В целом ситуация явно требовала дополнительного анализа и осмысления.
— Это все или вас просили что-то еще передать мне? — спросил он Заруцкого.
— Все. Я вижу, что вам затея кажется несерьезной. Но поверьте, если бы вы сами говорили с этой женщиной, у вас сложилось бы совершенно другое впечатление. Она по-настоящему волнуется. И, кажется, действительно чего-то боится. Вы пойдете на встречу?
— Да, разумеется, — ответил Гуров. — Любая информация, касающаяся упомянутого вами расследования, для меня очень важна, и я готов черпать ее из любого источника. Был бы источник. Поэтому, даже если этот телефонный звонок — не слишком удачный розыгрыш, в парк я обязательно съезжу. Не будем торопиться с выводами. Может быть, мы просто имеем дело с неопытными в подобных вещах людьми, и они стараются защитить себя, как умеют. Не волнуйтесь, я приду на эту встречу.
— Очень рад, — с большим облегчением и совершенно искренне произнес Заруцкий. — Я, собственно, беспокоюсь больше по поводу выяснения обстоятельств смерти своего клиента. Мне намекнули, что эти сведения, которые они хотят вам сообщить, могут дать какую-то ниточку. Но в одном можете быть совершенно уверены — это не розыгрыш. Поверьте моему опыту. Девушка, звонившая мне, говорила совершенно искренне.
— Девушка? Это была девушка?
— Да, голос был молодой.
— Вот оно как…
Упоминание о девушке вызвало у полковника некие ассоциации и смутные воспоминания о том, что какая-то девушка уже возникала в этом расследовании. Но среди огромного количества людей, с которыми пришлось ему общаться на прошлой неделе, собирая информацию о проделках Андросова и его команды, он не мог с ходу выделить какую-то конкретную девушку.
— Что ж, если больше никаких новостей у вас для меня нет, не смею долее задерживать, — обратился Лев к Заруцкому. — Выводы и комментарии будем делать уже после этой знаменательной встречи. Буду только рад, если она окажется действительно результативной.
— Да, разумеется, — ответил адвокат. — Разумеется, нет смысла вести сейчас беспредметные разговоры. Но вы, надеюсь, не оставите меня в неведении. Мне очень важно знать если уж не о результатах этой встречи, то, по крайней мере, о том, состоялась ли она. Поймите, речь идет о смерти человека, моего клиента. Я очень волнуюсь. И не я один. Мне дали понять, что упомянутые сведения могут помочь найти его убийц, и я был бы вам весьма обязан, если вы позвоните мне после того, как вернетесь из своего путешествия по парку.
Заверив адвоката, что обязательно сообщит ему итоги, Гуров попрощался и поехал домой.

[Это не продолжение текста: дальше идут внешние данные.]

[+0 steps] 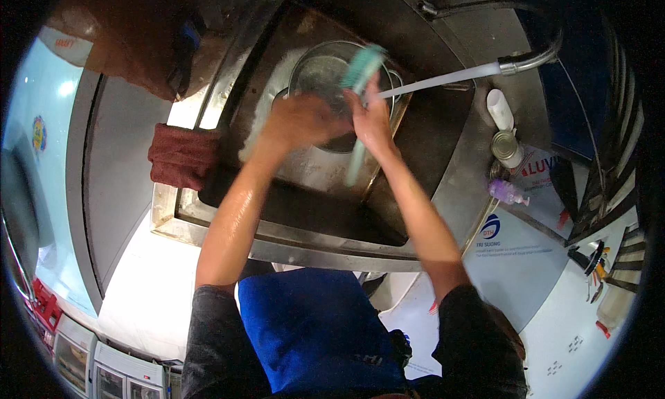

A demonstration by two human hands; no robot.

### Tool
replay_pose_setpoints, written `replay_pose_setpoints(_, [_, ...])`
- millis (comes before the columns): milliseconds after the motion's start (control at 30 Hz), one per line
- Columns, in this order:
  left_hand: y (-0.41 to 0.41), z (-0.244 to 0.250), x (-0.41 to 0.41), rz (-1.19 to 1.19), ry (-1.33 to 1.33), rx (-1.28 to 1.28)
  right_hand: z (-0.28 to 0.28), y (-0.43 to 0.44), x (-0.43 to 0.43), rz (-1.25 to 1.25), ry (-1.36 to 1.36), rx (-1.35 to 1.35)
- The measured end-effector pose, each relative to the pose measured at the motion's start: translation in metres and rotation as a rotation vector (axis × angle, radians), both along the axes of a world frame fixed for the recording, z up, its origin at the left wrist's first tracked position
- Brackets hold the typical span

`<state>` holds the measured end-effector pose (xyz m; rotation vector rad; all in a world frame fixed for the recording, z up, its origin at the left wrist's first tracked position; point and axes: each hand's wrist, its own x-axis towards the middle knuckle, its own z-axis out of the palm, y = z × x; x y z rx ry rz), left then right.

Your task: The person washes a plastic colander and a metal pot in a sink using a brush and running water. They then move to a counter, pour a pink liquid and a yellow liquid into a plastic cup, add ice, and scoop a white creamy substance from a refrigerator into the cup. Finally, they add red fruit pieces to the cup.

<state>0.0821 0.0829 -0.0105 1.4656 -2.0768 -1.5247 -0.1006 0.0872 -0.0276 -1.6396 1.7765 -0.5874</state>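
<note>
My right hand (372,121) grips a green scrub brush (363,66), bristle head upward and pale handle slanting down below the hand. A stream of water (441,79) from the metal faucet (527,64) meets this hand and the brush. Beneath both hands sits a round metal pot (317,69) with a loop handle on its right side. Motion blurs my left hand (306,119), which is over the pot's near left part. Whether its fingers hold anything is not clear. The pot stands inside a steel sink (415,186), with whitish foam (260,123) to its left.
A folded brown cloth (183,157) drapes over the sink's left rim. Along the right ledge stand a white cup (500,108), a can (506,145) and a purple pump bottle (506,192). The sink's front edge (332,258) runs close before my blue apron (317,331).
</note>
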Motion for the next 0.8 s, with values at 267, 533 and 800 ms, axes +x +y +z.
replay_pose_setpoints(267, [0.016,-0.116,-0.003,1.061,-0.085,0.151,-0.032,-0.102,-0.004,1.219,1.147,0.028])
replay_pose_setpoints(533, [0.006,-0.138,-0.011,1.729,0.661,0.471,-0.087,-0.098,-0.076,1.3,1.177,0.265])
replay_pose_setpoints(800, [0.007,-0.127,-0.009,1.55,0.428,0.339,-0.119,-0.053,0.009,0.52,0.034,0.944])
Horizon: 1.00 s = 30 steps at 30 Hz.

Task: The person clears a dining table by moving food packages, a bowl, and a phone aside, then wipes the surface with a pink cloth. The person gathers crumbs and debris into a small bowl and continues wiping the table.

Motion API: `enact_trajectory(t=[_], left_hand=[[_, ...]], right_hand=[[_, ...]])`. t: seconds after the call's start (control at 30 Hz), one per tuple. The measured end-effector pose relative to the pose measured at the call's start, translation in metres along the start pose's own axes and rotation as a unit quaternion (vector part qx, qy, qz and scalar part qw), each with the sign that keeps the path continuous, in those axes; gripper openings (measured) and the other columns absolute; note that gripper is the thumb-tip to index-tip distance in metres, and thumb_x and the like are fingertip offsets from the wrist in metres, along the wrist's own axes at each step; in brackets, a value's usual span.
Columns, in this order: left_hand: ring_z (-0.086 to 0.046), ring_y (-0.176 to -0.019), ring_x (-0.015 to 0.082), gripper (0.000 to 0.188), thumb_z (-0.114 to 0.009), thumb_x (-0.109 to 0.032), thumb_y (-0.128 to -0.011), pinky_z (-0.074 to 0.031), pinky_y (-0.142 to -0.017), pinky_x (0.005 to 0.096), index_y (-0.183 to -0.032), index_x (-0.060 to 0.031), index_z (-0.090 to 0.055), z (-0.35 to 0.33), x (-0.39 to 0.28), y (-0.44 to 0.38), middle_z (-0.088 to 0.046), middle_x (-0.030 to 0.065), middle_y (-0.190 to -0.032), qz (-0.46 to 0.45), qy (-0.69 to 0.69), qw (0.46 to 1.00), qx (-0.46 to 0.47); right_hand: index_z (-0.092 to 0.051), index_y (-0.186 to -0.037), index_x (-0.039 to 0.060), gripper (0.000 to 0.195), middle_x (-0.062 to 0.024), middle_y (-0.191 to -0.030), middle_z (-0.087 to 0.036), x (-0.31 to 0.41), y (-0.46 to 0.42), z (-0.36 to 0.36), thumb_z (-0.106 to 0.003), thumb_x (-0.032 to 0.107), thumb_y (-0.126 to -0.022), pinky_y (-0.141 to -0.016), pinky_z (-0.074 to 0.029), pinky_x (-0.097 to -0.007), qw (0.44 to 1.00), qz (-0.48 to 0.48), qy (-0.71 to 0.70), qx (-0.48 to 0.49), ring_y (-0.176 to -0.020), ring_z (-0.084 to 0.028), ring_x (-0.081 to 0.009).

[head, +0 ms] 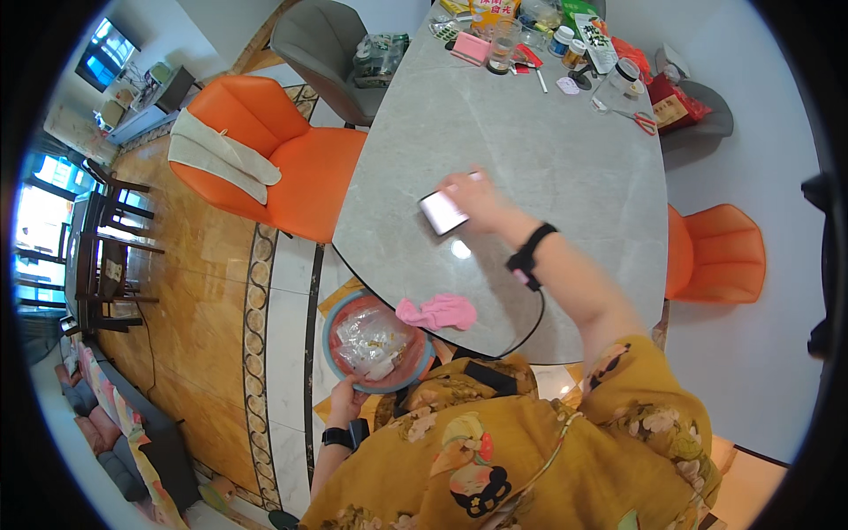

Сомнения не оставляли его.
«Что еще за новая новость? — размышлял он. — Реальное предложение помощи или очередная подстава? В целом возможно и то, и другое, вероятность — пятьдесят на пятьдесят. Помощь, конечно, сейчас пригодилась бы, как никогда. Особенно реальная. Кажется, Заруцкий что-то говорил про документы? Тогда и конспирацию эту вполне можно объяснить. Если этот человек настолько в курсе дел, что действительно может сообщить что-то конкретное по поводу проделок Андросова, он, наверное, в курсе и последних событий. Зная, что на меня начали катить бочку, не хочет подставляться. Так что конспирация здесь понятна. Пускай даже и такая своеобразная. А если подстава? Тогда, выходит, адвокат в курсе? Или его просто используют как передаточное звено? Заприметили после того, как он с Чепраковым на допрос съездил, и решили задействовать в очередной интересной схеме. Ничего невозможного в этом нет».